:: PROMPT ::
Transcribe the listing word for word.

:: DATA EXTRACT ::

──────

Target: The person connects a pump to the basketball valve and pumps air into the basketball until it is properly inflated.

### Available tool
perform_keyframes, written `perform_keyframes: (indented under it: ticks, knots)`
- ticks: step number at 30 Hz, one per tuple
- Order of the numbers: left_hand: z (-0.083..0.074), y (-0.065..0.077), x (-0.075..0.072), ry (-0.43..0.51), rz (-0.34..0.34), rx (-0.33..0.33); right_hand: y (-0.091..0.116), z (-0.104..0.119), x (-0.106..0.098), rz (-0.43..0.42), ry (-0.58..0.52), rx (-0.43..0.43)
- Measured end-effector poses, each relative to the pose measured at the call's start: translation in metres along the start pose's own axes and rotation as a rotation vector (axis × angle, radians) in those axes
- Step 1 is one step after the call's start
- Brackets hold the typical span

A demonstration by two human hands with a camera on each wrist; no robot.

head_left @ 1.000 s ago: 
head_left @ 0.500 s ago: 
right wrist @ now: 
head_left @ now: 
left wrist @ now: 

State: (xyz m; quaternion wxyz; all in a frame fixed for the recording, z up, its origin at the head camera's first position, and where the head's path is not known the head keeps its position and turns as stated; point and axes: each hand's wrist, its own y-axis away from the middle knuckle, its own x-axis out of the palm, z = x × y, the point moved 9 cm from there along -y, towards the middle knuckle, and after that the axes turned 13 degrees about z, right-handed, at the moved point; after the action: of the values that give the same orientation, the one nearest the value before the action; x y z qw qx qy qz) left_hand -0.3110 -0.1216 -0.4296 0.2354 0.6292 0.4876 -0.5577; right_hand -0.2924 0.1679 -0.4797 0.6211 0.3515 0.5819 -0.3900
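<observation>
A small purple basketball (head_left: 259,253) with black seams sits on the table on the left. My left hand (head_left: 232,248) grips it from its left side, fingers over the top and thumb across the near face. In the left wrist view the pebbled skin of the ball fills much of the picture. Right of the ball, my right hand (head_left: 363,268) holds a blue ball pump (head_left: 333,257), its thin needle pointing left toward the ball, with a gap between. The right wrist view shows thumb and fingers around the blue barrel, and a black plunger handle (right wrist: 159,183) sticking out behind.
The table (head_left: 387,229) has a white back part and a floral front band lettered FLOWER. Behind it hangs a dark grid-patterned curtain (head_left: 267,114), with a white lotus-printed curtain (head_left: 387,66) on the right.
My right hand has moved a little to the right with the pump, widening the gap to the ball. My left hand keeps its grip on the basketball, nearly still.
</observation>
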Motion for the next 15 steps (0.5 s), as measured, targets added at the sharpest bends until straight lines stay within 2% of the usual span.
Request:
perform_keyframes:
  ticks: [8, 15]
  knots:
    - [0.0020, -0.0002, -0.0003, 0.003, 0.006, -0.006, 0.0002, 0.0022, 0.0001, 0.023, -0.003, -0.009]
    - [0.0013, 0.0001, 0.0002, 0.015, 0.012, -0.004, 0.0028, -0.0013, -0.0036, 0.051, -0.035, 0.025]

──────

:: OUTPUT FOR THIS EXERCISE ::
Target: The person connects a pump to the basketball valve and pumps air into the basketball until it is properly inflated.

### Available tool
perform_keyframes, written `perform_keyframes: (indented under it: ticks, knots)`
- ticks: step number at 30 Hz, one per tuple
- Order of the numbers: left_hand: z (-0.083..0.074), y (-0.065..0.077), x (-0.075..0.072), ry (-0.43..0.51), rz (-0.34..0.34), rx (-0.33..0.33); right_hand: y (-0.091..0.116), z (-0.104..0.119), x (-0.106..0.098), rz (-0.43..0.42), ry (-0.58..0.52), rx (-0.43..0.43)
- Measured end-effector poses, each relative to the pose measured at the call's start: translation in metres along the start pose's own axes and rotation as a rotation vector (axis × angle, radians) in those axes
- Step 1 is one step after the call's start
- Brackets hold the typical span

A demonstration by two human hands with a camera on each wrist; no robot.

head_left @ 1.000 s ago: 
head_left @ 0.500 s ago: 
right wrist @ now: 
head_left @ now: 
left wrist @ now: 

State: (xyz m; quaternion wxyz; all in a frame fixed for the recording, z up, its origin at the head camera's first position, and where the head's path is not known the head keeps its position and turns as stated; point and axes: each hand's wrist, its own y-axis away from the middle knuckle, its own x-axis out of the palm, z = x × y, the point moved 9 cm from there along -y, towards the middle knuckle, and after that the axes turned 13 degrees about z, right-handed, at the moved point; after the action: of the values that give the same orientation, the one nearest the value before the action; x y z qw qx qy qz) left_hand -0.3110 -0.1216 -0.4296 0.2354 0.6292 0.4876 -0.5577; right_hand -0.2924 0.1679 -0.4797 0.6211 0.3515 0.5819 -0.3900
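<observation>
A small purple basketball (head_left: 259,253) with black seams sits on the table on the left. My left hand (head_left: 232,248) grips it from its left side, fingers over the top and thumb across the near face. In the left wrist view the pebbled skin of the ball fills much of the picture. Right of the ball, my right hand (head_left: 363,268) holds a blue ball pump (head_left: 333,257), its thin needle pointing left toward the ball, with a gap between. The right wrist view shows thumb and fingers around the blue barrel, and a black plunger handle (right wrist: 159,183) sticking out behind.
The table (head_left: 387,229) has a white back part and a floral front band lettered FLOWER. Behind it hangs a dark grid-patterned curtain (head_left: 267,114), with a white lotus-printed curtain (head_left: 387,66) on the right.
My right hand has moved a little to the right with the pump, widening the gap to the ball. My left hand keeps its grip on the basketball, nearly still.
</observation>
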Motion for the next 15 steps (0.5 s), as measured, targets added at the sharpest bends until straight lines stay within 2% of the usual span.
Request:
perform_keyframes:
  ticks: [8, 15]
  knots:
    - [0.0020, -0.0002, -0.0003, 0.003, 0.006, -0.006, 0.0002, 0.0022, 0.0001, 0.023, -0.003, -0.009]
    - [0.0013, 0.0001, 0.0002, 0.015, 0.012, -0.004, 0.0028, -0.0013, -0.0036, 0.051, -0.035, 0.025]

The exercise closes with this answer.